A short case study in LINQ efficiency

I’ve been thinking a bit about how I’d use LINQ in real life (leaving DLinq and XLinq alone for the moment). One of the examples I came up with is a fairly common one – trying to find the element in a collection which has the maximum value for a certain property. Note that quite often I don’t just need to know the maximum value of the property itself – I need to know which element had that value. Now, it’s not at all hard to implement that in “normal” code, but using LINQ could potentially make the intention clearer. So, I tried to work out what the appropriate LINQ expression should look like.

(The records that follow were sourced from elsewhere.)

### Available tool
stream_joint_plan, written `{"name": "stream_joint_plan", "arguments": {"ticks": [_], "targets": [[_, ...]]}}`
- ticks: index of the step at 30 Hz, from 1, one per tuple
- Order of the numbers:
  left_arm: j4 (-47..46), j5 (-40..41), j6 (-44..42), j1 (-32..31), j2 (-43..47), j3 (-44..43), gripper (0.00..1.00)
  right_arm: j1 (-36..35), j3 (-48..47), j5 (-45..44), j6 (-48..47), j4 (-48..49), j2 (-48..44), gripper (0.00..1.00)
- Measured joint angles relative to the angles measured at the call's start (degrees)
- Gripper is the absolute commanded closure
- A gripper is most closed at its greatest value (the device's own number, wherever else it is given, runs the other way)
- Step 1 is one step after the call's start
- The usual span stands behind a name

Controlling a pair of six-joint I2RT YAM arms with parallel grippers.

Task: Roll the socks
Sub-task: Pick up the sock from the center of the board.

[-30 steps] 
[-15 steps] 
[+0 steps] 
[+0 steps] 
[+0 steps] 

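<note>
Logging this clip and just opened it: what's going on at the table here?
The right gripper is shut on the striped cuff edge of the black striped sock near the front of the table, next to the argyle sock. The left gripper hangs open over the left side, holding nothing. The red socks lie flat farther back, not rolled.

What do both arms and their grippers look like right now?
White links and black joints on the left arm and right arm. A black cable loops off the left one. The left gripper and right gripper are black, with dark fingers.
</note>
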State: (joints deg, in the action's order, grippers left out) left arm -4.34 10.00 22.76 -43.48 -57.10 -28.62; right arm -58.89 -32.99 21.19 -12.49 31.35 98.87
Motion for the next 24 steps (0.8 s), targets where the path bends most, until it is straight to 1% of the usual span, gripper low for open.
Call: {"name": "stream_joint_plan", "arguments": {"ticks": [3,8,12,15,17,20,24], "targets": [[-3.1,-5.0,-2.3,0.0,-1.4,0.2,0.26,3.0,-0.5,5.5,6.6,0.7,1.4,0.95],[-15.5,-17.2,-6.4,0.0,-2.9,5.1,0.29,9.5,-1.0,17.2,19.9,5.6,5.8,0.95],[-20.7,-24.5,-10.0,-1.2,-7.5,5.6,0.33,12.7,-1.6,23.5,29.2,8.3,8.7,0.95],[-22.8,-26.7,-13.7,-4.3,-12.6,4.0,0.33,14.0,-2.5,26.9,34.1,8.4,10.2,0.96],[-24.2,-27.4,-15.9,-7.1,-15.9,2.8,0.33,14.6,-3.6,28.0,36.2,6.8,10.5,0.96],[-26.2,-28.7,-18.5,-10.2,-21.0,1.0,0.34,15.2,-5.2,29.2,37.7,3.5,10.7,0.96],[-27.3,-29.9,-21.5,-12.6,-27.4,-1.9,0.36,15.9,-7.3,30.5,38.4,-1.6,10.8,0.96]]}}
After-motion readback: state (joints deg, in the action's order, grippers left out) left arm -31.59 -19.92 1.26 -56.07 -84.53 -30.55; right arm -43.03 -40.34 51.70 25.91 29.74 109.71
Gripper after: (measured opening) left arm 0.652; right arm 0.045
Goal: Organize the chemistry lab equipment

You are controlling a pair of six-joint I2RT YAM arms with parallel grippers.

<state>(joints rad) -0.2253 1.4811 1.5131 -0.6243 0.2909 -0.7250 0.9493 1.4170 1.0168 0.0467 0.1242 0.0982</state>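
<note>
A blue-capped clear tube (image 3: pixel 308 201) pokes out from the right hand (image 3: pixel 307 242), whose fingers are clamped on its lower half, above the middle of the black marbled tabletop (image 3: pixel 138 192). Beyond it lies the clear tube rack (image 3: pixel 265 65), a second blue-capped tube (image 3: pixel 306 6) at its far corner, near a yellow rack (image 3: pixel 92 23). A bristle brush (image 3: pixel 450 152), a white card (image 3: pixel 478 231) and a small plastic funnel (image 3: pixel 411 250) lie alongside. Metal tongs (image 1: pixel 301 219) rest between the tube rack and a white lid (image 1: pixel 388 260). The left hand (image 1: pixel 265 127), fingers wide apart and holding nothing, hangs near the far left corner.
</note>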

I’ve come up with three ways of expressing what I’m interested in in LINQ. For these examples, I’ve created a type NameAndSize which has (unsurprisingly) properties Name (a string) and Size (an int). For testing purposes, I’ve created a list of these items, with a variable list storing a reference to the list. All samples assume that the list is non-empty.

Sort, and take first element

(from item in list
orderby item.Size descending
select item).First();

This orders by size descending, and takes the first element. The obvious disadvantage of this is that before finding the first element (which is the only one we care about) we have to sort all the elements – nasty! Assuming a reasonable sort, this operation is likely to be O(n log (n))

Subselect in where clause

(from item in list
where item.Size==list.Max(x=>x.Size)
select item).First();

This goes through the list, finding every element whose size is equal to the maximum one, and then takes the first of those elements. Unfortunately, the comparison calculates the maximum size on every iteration This makes it an O(n^2) operation.

Two selects

int maxSize = list.Max(x=>x.Size);
NameAndSize max = (from item in list
where item.Size==maxSize
select item).First();

This is similar to the previous version, but solves the problem of the repeated calculation of the maximum size by doing it before anything else. This makes the whole operation O(n), but it’s still somewhat dissatisfying, as we’re having to iterate through the list twice.

The non-LINQ way

NameAndSize max = list[0];
foreach (NameAndSize item in list)
{
if (item.Size > max.Size)
{
max = item;
}
}

This keeps a reference to the “maximum element so far”. It only iterates through the list once, and is still O(n).

Benchmarks

Now, I’ve written a little benchmark which runs all of these except the “embedded select” version which was just too slow to run sensibly by the time I’d made the list large enough to get sensible results for the other versions. Here are the results using a list of a million elements, averaged over five runs:
Sorting: 437ms
Two queries: 109ms
Non-LINQ: 38ms

After tripling the size of the list, the results were:
Sorting: 1437ms
Two queries: 324ms
Non-LINQ: 117ms

These results show the complexities being roughly as predicted above, and in particular show that it’s definitely cheaper to only iterate through the collection once than to iterate through it twice.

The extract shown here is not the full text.